La faim était déjà un phénomène répandu avant même que les talibans ne prennent le contrôle du gouvernement il y a deux mois, mais la situation s’est considérablement aggravée selon le dernier bilan du Programme alimentaire mondial. À la mi-septembre, seuls 5% des Afghans avaient suffisamment à manger et un sur trois se trouvait en situation de crise ou d’urgence alimentaire.
Au cours des deux dernières semaines, le HCR a aidé environ 100 000 personnes à travers l’Afghanistan en leur fournissant des abris d’urgence, des couvertures, des panneaux solaires et de l’argent liquide pour les plus vulnérables. Au total, plus d’un demi-million de personnes déplacées ont bénéficié d’une assistance depuis le début de l’année.

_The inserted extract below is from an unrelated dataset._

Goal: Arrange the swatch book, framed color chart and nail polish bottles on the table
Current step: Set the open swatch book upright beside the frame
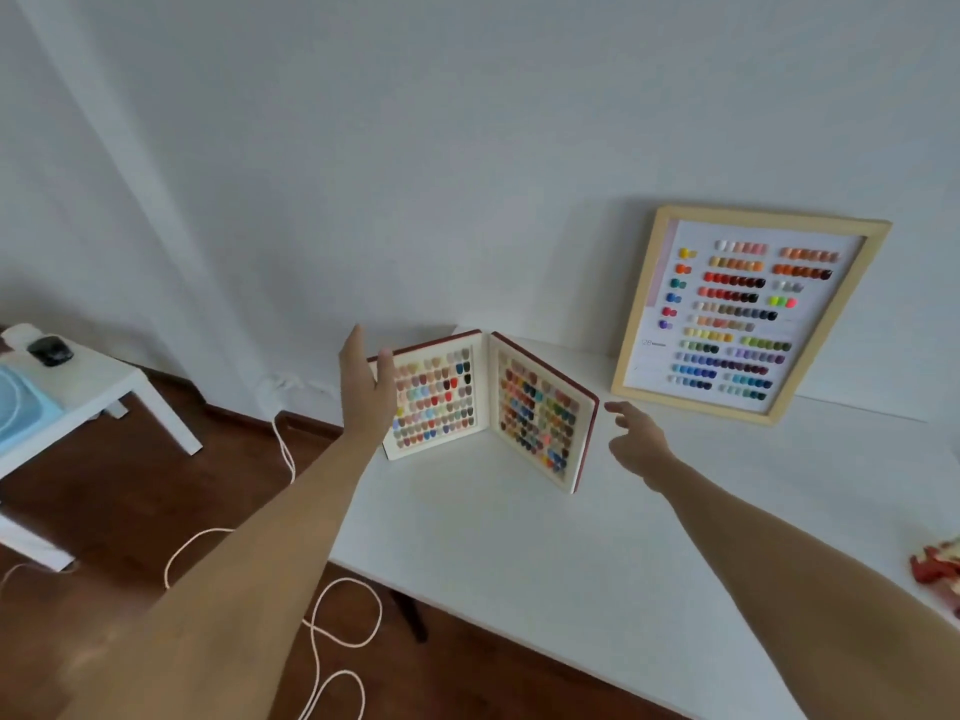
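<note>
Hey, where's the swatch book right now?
The swatch book stands open on the white table near its left edge, between both hands, left of the framed chart leaning on the wall.

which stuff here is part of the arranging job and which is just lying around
Part of the job:
swatch book, standing open on the table
framed color chart, leaning on the wall

Just lying about:
white cord on the floor
small side table
black object on it
red items at the right edge

On the white table [519, 553] a swatch book [488, 407] stands open on edge, the left hand [366, 392] flat beside its left cover, the right hand [636, 441] loosely open near its right cover, and a framed color chart [748, 311] leans against the wall.
</note>
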Demonstrator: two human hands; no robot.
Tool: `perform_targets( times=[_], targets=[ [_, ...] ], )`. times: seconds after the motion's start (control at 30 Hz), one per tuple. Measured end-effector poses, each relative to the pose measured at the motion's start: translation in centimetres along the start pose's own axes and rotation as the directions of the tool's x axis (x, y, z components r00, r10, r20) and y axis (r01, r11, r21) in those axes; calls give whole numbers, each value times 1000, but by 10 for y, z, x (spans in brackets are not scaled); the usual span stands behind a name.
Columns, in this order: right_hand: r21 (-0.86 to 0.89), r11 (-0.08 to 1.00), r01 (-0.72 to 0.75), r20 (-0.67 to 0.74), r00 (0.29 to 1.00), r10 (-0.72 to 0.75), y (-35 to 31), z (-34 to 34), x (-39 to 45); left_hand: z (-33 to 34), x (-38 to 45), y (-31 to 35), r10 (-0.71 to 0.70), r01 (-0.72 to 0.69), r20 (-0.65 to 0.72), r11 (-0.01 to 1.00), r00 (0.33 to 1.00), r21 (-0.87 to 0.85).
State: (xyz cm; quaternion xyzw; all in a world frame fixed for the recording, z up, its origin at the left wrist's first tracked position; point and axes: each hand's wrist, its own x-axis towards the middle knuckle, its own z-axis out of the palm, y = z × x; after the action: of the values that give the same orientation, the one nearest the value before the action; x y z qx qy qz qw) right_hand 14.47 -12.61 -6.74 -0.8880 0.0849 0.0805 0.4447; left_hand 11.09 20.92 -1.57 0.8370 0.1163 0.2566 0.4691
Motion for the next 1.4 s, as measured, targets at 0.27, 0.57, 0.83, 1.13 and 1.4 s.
perform_targets(
  times=[0.27,0.57,0.83,1.13,1.4],
  targets=[
    [4,1000,-2,17,1000,2,20,40,-12,5,-14,-65,-200,196,38,976,979,90],
    [114,993,-2,-118,993,15,18,63,-8,21,1,-96,-303,302,66,953,951,23],
    [168,985,-42,-199,977,76,14,73,0,20,26,-118,-205,201,22,971,978,126],
    [261,964,-55,-231,966,118,4,72,33,35,70,-127,-133,121,82,984,988,134],
    [292,956,-35,-235,966,107,-11,65,98,82,122,-125,-86,73,90,988,992,140]
  ],
)
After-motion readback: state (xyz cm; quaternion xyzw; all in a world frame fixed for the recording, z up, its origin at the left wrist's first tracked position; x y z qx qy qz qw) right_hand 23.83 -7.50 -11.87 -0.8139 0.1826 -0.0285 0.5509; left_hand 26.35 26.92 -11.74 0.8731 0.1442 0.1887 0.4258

Une plateforme logistique a été installée à Termez, en Ouzbékistan afin de préparer et d’acheminer rapidement l’aide vers l’Afghanistan. Le HCR intensifie sa réponse pour atteindre davantage de personnes déplacées avant que l’hiver ne s’installe, mais des ressources supplémentaires sont nécessaires. Seulement 35% des fonds nécessaires pour financer les opérations au cours des deux prochains mois ont été reçus à ce jour.
Que fait le HCR pour aider les réfugiés en hiver ?
Ahmad Seraaj, 14 ans, et sa famille ont fui la province de Maidan Wardak, dans le centre de l’Afghanistan, pour se mettre en sécurité dans la capitale.
« Nous sommes une famille de 13 personnes et nous nous sommes déplacés vers Kaboul après que notre maison ait été touchée par des obus de mortier », témoigne-t-il, alors que son père et lui faisaient la queue pour obtenir des vivres. « Nous n’avons emporté que quelques effets personnels et nous sommes confrontés à des problèmes financiers car nous ne pouvons pas trouver de travail ici. Nous avons grandement besoin d’aide. »
Bien que les combats se soient arrêtés, l’insécurité persiste dans leur région d’origine et la famille a trop peur d’y retourner.
Selon des statistiques des Nations Unies, quelque 156 000 personnes déplacées ont choisi de rentrer chez elles depuis la fin des combats. Au cours de la semaine dernière, le HCR a aidé 660 familles à rentrer chez elles dans les régions du nord du pays. Les personnes rapatriées reçoivent 200 dollars par foyer pour payer le transport et 400 dollars supplémentaires pour les aider à se réintégrer. Deux cent quatre-vingts autres familles recevront une aide pour rentrer dans les hauts plateaux du centre avant la fin du mois d’octobre.
Mais nombre des personnes déplacées à Kaboul craignent qu’il ne leur reste plus grand-chose à retrouver, leurs maisons et leurs moyens de subsistance ayant été détruits par les combats.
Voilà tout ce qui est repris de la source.